# Quick way to clean plants of pesticides?



## velvetundergrowth (Aug 4, 2019)

Just picked up a bunch of terrarium plans from the local Garden Center on sale. I'd like to incorporate them into terrariums as soon as possible, but obviously I want to make sure they're clear of any pesticides or other harmful chemicals.
Any tips/tricks? Or am I ok with thoroughly rinsing the foliage and changing out the medium the plants are potted in?


----------



## The Snark (Aug 4, 2019)

velvetundergrowth said:


> Or am I ok with thoroughly rinsing the foliage ?

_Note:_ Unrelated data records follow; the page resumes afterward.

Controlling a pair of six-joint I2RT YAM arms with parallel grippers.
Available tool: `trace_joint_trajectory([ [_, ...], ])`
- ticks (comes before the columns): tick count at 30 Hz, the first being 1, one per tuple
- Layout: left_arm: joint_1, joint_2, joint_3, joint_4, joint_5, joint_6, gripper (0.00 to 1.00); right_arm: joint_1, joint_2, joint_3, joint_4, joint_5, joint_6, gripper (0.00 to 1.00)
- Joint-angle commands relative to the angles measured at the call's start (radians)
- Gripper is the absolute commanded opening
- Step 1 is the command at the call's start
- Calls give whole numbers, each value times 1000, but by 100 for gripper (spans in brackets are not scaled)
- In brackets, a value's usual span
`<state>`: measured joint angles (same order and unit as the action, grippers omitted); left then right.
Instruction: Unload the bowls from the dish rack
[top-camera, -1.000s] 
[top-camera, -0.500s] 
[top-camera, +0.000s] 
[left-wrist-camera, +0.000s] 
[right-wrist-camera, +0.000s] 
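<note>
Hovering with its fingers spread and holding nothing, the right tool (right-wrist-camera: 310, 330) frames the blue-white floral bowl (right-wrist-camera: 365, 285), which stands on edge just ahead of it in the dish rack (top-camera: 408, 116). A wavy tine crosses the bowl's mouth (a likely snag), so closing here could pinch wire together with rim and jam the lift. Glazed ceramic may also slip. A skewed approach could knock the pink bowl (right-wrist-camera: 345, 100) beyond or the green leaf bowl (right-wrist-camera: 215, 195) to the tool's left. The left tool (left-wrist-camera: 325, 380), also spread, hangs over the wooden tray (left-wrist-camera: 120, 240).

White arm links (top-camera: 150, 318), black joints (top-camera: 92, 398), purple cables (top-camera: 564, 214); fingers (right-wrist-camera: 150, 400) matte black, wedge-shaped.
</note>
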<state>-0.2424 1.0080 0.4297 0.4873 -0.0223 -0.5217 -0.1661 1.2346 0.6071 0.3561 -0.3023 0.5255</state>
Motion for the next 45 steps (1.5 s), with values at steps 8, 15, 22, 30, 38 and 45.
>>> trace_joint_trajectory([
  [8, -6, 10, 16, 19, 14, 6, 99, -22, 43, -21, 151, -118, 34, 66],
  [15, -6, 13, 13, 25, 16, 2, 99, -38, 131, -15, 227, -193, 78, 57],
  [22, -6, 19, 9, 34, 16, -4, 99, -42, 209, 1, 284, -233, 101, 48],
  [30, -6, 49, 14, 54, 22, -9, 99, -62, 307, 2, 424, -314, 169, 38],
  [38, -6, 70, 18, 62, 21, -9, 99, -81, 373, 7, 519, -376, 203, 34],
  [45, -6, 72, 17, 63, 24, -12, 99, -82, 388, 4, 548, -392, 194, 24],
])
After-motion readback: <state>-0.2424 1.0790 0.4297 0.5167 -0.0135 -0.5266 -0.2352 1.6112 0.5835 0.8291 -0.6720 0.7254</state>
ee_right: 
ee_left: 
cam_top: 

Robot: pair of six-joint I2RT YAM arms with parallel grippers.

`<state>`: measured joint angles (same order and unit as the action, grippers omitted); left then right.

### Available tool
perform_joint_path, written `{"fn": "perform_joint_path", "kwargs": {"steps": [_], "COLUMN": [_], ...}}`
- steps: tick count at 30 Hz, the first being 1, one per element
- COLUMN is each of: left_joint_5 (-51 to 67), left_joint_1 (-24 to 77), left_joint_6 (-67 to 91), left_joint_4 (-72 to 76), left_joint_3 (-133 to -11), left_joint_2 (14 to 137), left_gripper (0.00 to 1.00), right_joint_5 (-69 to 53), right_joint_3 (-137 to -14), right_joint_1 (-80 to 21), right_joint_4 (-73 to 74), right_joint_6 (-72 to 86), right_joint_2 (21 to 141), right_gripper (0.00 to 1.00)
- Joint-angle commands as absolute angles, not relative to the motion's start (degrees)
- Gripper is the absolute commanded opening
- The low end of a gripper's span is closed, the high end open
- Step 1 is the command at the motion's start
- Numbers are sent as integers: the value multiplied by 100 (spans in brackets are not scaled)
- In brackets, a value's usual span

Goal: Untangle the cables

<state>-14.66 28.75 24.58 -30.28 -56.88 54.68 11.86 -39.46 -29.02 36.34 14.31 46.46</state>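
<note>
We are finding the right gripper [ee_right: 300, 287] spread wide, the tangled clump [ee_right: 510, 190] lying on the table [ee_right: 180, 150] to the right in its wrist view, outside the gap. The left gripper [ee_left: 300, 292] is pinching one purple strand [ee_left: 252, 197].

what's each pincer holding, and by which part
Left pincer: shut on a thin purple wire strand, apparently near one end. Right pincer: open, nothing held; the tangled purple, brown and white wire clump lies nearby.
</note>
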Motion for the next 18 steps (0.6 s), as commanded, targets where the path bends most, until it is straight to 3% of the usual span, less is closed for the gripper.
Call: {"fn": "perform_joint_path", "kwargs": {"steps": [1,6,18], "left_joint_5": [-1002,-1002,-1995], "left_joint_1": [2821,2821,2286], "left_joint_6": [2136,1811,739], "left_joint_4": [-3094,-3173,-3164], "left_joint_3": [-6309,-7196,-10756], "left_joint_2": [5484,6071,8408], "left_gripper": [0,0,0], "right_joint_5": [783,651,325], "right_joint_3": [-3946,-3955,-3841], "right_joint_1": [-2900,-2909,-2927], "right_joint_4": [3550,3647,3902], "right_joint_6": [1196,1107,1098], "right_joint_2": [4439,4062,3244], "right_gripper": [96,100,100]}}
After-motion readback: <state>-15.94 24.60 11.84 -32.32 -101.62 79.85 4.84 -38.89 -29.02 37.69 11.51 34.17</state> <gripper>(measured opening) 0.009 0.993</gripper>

Give them a good spraying with dish washing detergent and water then a rinse. Several factors are at work that  keep pesticides from just rinsing off. The same applies to all fruits and veggies bound for cooking or the table. Wash and rinse them along with the dishes.
Always think of the honeybee hive collapse. Once the pesticides get into the environment they can wreak havoc way down the road. Diligent washing is your front line of defense.

Reactions: Helpful 1


----------



## schmiggle (Aug 4, 2019)

Depending on the plants and how much patience you have, you could propagate cuttings and then remove the original piece. That would likely take several months, but the reward would be infinite free and clean terrarium plants.

Reactions: Like 1 | Helpful 1


----------